The problem:
Leave out the pictures and set down the rest of the listing below word for word.

Available data:
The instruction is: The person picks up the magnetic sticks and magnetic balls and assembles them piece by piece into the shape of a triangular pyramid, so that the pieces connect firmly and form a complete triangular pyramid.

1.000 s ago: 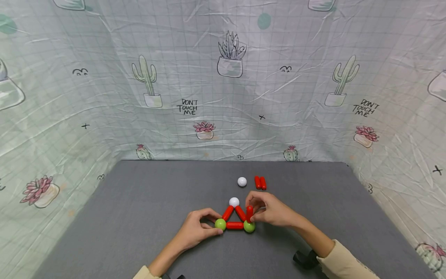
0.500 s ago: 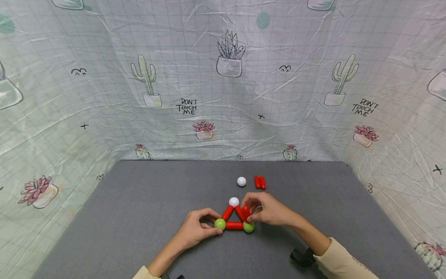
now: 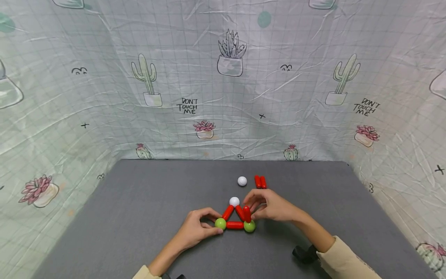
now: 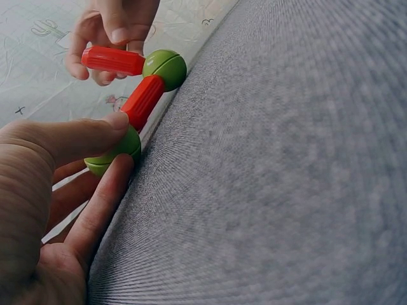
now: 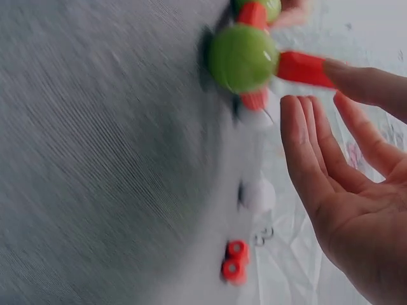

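Beige sleeves [image 3: 348,259], two, at the near edge; a black device [image 3: 304,254] at the right wrist.

Left hand [image 3: 196,228]: thumb and fingers pinching the left green ball [image 3: 220,224], just as in the earlier frames.

Base stick [image 3: 235,225], red, lying on the worktop [image 3: 156,190] between the two green balls, touching both.

Right green ball [image 3: 249,226]: resting on the worktop, at the right near corner of the triangle.

Upright stick [image 3: 246,214], red, rising from the right green ball; its top end sits a little further left than a second ago.

Right hand [image 3: 273,207]: fingers spread around the upright stick, which they pinched half a second ago; whether the thumb touches it, cannot tell.

Slanted sticks [image 3: 228,212], two, red, running from the green balls to a white ball [image 3: 234,201] at the far corner; position unchanged.

Loose white ball [image 3: 242,181], one, apart beyond the triangle; unmoved.

Spare sticks [image 3: 258,181], two, red, side by side to its right; unmoved.

Backdrop cloth [image 3: 223,93], pale, printed with potted cacti and "DON'T TOUCH ME", behind the worktop.
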A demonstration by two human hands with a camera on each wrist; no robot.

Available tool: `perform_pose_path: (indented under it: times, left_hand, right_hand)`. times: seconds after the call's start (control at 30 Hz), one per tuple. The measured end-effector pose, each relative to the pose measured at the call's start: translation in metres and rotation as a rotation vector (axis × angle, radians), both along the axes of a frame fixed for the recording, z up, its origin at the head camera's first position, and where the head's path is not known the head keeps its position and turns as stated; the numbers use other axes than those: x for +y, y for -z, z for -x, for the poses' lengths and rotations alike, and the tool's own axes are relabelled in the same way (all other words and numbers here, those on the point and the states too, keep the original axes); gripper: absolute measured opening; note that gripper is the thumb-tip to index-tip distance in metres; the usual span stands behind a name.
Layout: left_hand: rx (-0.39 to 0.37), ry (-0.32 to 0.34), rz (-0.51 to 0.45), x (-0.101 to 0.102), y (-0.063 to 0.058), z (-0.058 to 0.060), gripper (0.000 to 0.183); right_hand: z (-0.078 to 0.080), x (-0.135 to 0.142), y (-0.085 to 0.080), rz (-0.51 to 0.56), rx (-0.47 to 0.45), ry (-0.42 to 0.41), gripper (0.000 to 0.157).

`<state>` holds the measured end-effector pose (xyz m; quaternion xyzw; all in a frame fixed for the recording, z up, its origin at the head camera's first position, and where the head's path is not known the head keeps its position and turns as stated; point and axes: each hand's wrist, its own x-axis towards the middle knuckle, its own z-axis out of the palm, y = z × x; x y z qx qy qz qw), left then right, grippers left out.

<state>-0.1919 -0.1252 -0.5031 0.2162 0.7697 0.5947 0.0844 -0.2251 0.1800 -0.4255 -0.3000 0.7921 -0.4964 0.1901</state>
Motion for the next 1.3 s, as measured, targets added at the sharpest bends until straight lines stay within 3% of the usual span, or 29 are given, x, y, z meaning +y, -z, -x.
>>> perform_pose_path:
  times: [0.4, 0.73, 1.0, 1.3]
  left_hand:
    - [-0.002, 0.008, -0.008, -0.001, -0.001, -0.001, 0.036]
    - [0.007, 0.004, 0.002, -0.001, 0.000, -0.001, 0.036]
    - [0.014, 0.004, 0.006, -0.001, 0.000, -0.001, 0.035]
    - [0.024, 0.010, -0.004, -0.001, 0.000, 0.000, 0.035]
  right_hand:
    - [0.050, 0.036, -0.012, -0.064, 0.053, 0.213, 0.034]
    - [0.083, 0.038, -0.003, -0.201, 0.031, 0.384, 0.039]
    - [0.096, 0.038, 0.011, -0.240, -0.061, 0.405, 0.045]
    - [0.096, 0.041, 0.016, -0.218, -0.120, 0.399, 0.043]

Solution below:
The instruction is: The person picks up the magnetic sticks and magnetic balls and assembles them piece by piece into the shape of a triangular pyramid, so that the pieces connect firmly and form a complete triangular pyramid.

1.000 s ago: 
0.500 s ago: 
now: 
now: 
now: 

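Beige sleeves [image 3: 348,259], two, at the near edge; a black device [image 3: 304,254] at the right wrist.

Left hand [image 3: 196,228]: thumb and fingers pinching the left green ball [image 3: 220,224], just as in the earlier frames.

Base stick [image 3: 235,225], red, lying on the worktop [image 3: 156,190] between the two green balls, touching both.

Right green ball [image 3: 249,226]: resting on the worktop, at the right near corner of the triangle.

Upright stick [image 3: 246,214], red, rising from the right green ball; its top end sits a little further left than a second ago.

Right hand [image 3: 273,207]: fingers spread around the upright stick, which they pinched half a second ago; whether the thumb touches it, cannot tell.

Slanted sticks [image 3: 228,212], two, red, running from the green balls to a white ball [image 3: 234,201] at the far corner; position unchanged.

Loose white ball [image 3: 242,181], one, apart beyond the triangle; unmoved.

Spare sticks [image 3: 258,181], two, red, side by side to its right; unmoved.

Backdrop cloth [image 3: 223,93], pale, printed with potted cacti and "DON'T TOUCH ME", behind the worktop.
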A demonstration by two human hands with a camera on each wrist; no robot.

Available tool: `perform_pose_path: (indented under it: times, left_hand, right_hand)`. times: seconds after the call's start (control at 30 Hz), one per tuple. The measured end-effector pose, each relative to the pose measured at the call's start: translation in metres and rotation as a rotation vector (axis × angle, radians), both along the axes of a frame fixed for the recording, z up, its origin at the head camera's first position, and where the head's path is not known the head keeps its position and turns as stated; the numbers use other axes than those: x for +y, y for -z, z for -x, for the poses' lengths and rotations alike, and the tool's own axes are relabelled in the same way (all other words and numbers here, those on the point and the states too, keep the original axes); gripper: absolute measured opening; note that gripper is the thumb-tip to index-tip distance in metres; the usual span stands behind a name.
Layout: left_hand: rx (-0.39 to 0.37), ry (-0.32 to 0.34), rz (-0.51 to 0.45), x (-0.101 to 0.102), y (-0.063 to 0.058), z (-0.058 to 0.060), gripper (0.000 to 0.183); right_hand: z (-0.078 to 0.080), x (-0.135 to 0.142), y (-0.085 to 0.080), rz (-0.51 to 0.56), rx (-0.47 to 0.45), ry (-0.42 to 0.41), gripper (0.000 to 0.157).

`<state>` holds the measured end-effector pose (xyz m; quaternion xyzw; all in a frame fixed for the recording, z up, its origin at the head camera's first position, and where the head's path is not known the head keeps its position and turns as stated; point and axes: each hand's wrist, its own x-axis towards the middle knuckle, its own z-axis out of the palm, y = z × x; x y z qx qy qz qw), left then right, grippers left out.

<state>-0.1919 -0.1252 -0.5031 0.2162 0.7697 0.5947 0.0844 -0.2251 0.1800 -0.4255 -0.3000 0.7921 -0.4964 0.1901</state>
Motion for the next 1.3 s, as measured, targets added at the sharpest bends until straight lines stay within 3% of the usual span, or 29 are given, x, y, z meaning +y, -z, -x.
>>> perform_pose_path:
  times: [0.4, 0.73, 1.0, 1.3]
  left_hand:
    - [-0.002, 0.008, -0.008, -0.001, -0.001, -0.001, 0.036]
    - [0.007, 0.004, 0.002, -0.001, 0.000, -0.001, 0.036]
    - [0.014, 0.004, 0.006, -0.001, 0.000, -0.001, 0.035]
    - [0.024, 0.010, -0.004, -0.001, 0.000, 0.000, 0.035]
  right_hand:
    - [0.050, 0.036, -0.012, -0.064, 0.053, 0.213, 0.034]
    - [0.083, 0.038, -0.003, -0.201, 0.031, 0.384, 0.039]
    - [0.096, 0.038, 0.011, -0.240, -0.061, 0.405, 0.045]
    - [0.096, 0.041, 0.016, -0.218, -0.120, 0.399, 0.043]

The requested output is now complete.